Archiving CDs to ISO from the Command Line

A few weeks ago I was working on a PC when I needed to grab the motherboard driver CD.  In a perfect world, the CD would be located in a nice protective sleeve, safely kept away from the nasty elements that encompass the IT tech area (read: coffee, scratches, and the occasional jelly doughnut).  But in this case, it appeared someone had taken this CD and wiped it across a Brillo pad.  I'm sure you have all had this problem from time to time, heck, my toddler kids tend to use them as Frisbees around the house when they find my stash of CDs.

But alas, I wasn't worried about this minor setback.  Why? Because when I get new hardware that comes with a CD one of the first things I do is burn an ISO image of the CD/DVD and put a copy of the ISO image on one of my servers.  This effectively rules out the chance of destroying a CD with drivers that I might need later on.

Some people may argue that you can always go online and get the drivers, that's true.  But if you need older drivers that are no longer available, or drivers for hardware that's been bought out by another company, it can become a royal pain in the butt trying to track down the software.  If you have copies of the CD/DVD on an ISO folder, it's as easy as burning a new CD or DVD.

Now, before I get started, I'm going to start with the customary disclaimer and get all that nasty but necessary legal mumbo jumbo out of the way.  This might not be 100% necessary, but hey, it covers mine and LinuxJournal's butt in the long run so I might as well get it over with.

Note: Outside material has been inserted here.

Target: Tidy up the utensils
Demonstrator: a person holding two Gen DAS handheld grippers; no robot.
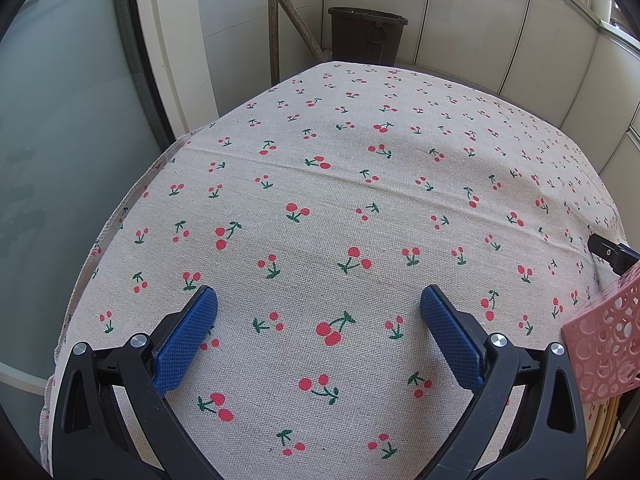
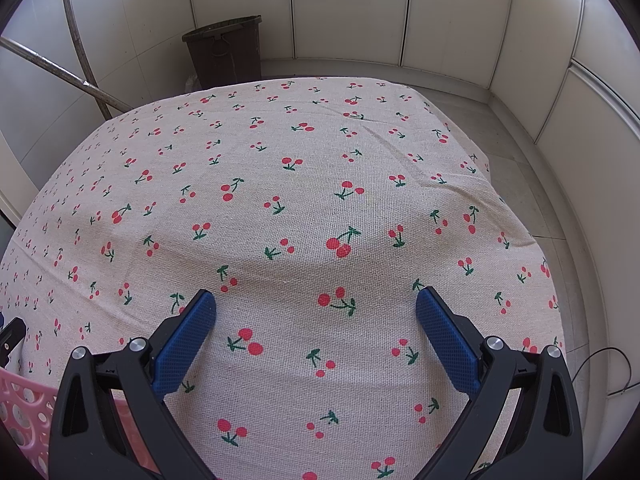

Depending upon your State/Country/Planet/Solar System copying a CD or DVD may be against state/federal/planetary regulations.  Not only that, but it might be in violation of the software agreement's End User License Agreement (EULA). Myself and LinuxJournal are not responsible if you decide to burn CD/DVDs into ISO images to take over the world from your mothers basement. Please abide by state/country/planetary/EULA regulations before making ISO images.

With that said, I personally don't see any harm in creating an ISO image of driver/software CDs for archiving purposes as long as said ISO image is not given away or sold to anyone else.  I don't share my personal ISO images and never will.

In this blog post, I'm going to show you how not not make coasters out of CDs.  What a lot of people don't realize is that it's not as simple as a dd if= of= and go about your merry way. In order to make a proper burnable ISO image you need to take blocksize and blockcount into account.  Not only that, once the ISO image is complete, you really need to compare the MD5 hash of the CD against the ISO image itself.  I'll be going into detail about each one and provide a nice script that I whipped up for this article.

Why dd if= of= is a bad idea

A standard dd if= of= image write can be good in certain situations when it is necessary, but not when it comes to writing CDs and DVDs to ISO images.  Do a google.com search sometime for "linux make an ISO image" and a dozen searches come up where people recommend just using dd if=/dev/sd0 of=/pathto/file.iso.

Now I'm not saying the internet is full of bad information, granted maybe this worked out for someone at one point and they passed it off to someone else.  Then someone blogged it, and the circle repeats itself.  In any case, if you want a proper ISO image of that CD you need to get the blocksize and blockcount correct before you create your image.  When the CD was originally created it had a logical block size associated with it.  For the most part I have usually seen 1024 and 2048.  The other thing to look at is the block size, otherwise known as the volume size.  This is the amount of data stored on the CD.  We pass both of this information onto dd when creating the CD in order to tell the dd application the proper blocksize and blockcount to write.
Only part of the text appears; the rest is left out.